= Try it =
When you reach the line with "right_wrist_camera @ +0" in the listing below, write out that line and every one after it exactly, and skip the pictures.

##### Data #####

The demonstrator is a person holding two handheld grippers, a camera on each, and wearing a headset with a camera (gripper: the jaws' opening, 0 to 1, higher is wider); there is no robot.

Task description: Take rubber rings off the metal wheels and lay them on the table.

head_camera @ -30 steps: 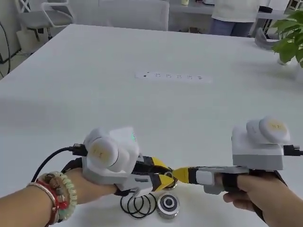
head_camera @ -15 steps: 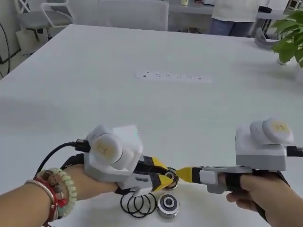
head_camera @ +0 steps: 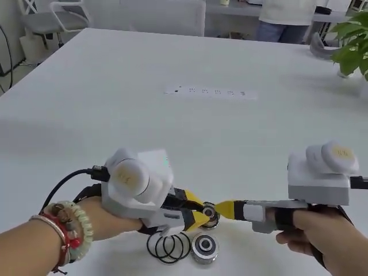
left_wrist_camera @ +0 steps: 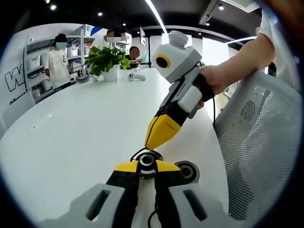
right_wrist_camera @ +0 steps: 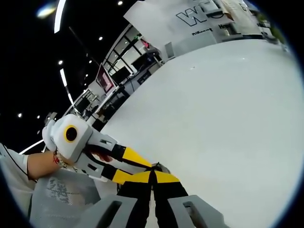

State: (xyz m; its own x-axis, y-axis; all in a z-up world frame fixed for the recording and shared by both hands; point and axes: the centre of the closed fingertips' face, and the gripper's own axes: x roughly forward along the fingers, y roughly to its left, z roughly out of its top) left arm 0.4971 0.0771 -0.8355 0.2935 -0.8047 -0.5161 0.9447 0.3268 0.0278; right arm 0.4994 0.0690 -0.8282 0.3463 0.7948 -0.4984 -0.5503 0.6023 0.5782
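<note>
My left gripper point(head_camera: 202, 216) is shut on a small metal wheel point(head_camera: 209, 213) just above the table's near edge; in the left gripper view the wheel point(left_wrist_camera: 147, 163) sits between its yellow jaws. My right gripper point(head_camera: 222, 210) comes in from the right, its yellow tip point(left_wrist_camera: 147, 144) pinched shut on a thin black rubber ring point(left_wrist_camera: 137, 153) at the wheel's rim. A second metal wheel point(head_camera: 204, 248) lies on the table below them. Beside it lie loose black rubber rings point(head_camera: 168, 247), overlapping. In the right gripper view the left gripper point(right_wrist_camera: 148, 166) meets my shut jaws.
A white power strip point(head_camera: 210, 92) lies at mid table. A green plant point(head_camera: 352, 40) stands at the far right, and a chair point(head_camera: 52, 20) and a person point(head_camera: 284, 17) are beyond the far edge. A mesh chair back point(left_wrist_camera: 256, 142) is behind me.
The right gripper has drawn slightly to the right, away from the left gripper, so the held wheel now shows between the two yellow tips. The rings and wheel on the table are unmoved.
</note>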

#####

= Solution to the problem =
right_wrist_camera @ +0 steps: 

State: (xyz m; its own x-axis, y-axis; all in a z-up world frame fixed for the recording and shared by both hands; point and axes: the centre of the closed fingertips' face, and the gripper's own axes: x roughly forward along the fingers, y roughly to its left, z roughly out of its top) left arm 0.4971 0.0771 -0.8355 0.2935 -0.8047 -0.5161 0.9447 0.3268 0.0278; right arm 0.4994 0.0690 -0.8282 0.3463 0.7948 -0.4984 -0.5503 0.6023 0.5782
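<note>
My left gripper point(head_camera: 202, 216) is shut on a small metal wheel point(head_camera: 209, 213) just above the table's near edge; in the left gripper view the wheel point(left_wrist_camera: 147, 163) sits between its yellow jaws. My right gripper point(head_camera: 222, 210) comes in from the right, its yellow tip point(left_wrist_camera: 147, 144) pinched shut on a thin black rubber ring point(left_wrist_camera: 137, 153) at the wheel's rim. A second metal wheel point(head_camera: 204, 248) lies on the table below them. Beside it lie loose black rubber rings point(head_camera: 168, 247), overlapping. In the right gripper view the left gripper point(right_wrist_camera: 148, 166) meets my shut jaws.
A white power strip point(head_camera: 210, 92) lies at mid table. A green plant point(head_camera: 352, 40) stands at the far right, and a chair point(head_camera: 52, 20) and a person point(head_camera: 284, 17) are beyond the far edge. A mesh chair back point(left_wrist_camera: 256, 142) is behind me.
The right gripper has drawn slightly to the right, away from the left gripper, so the held wheel now shows between the two yellow tips. The rings and wheel on the table are unmoved.
</note>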

This answer is complete.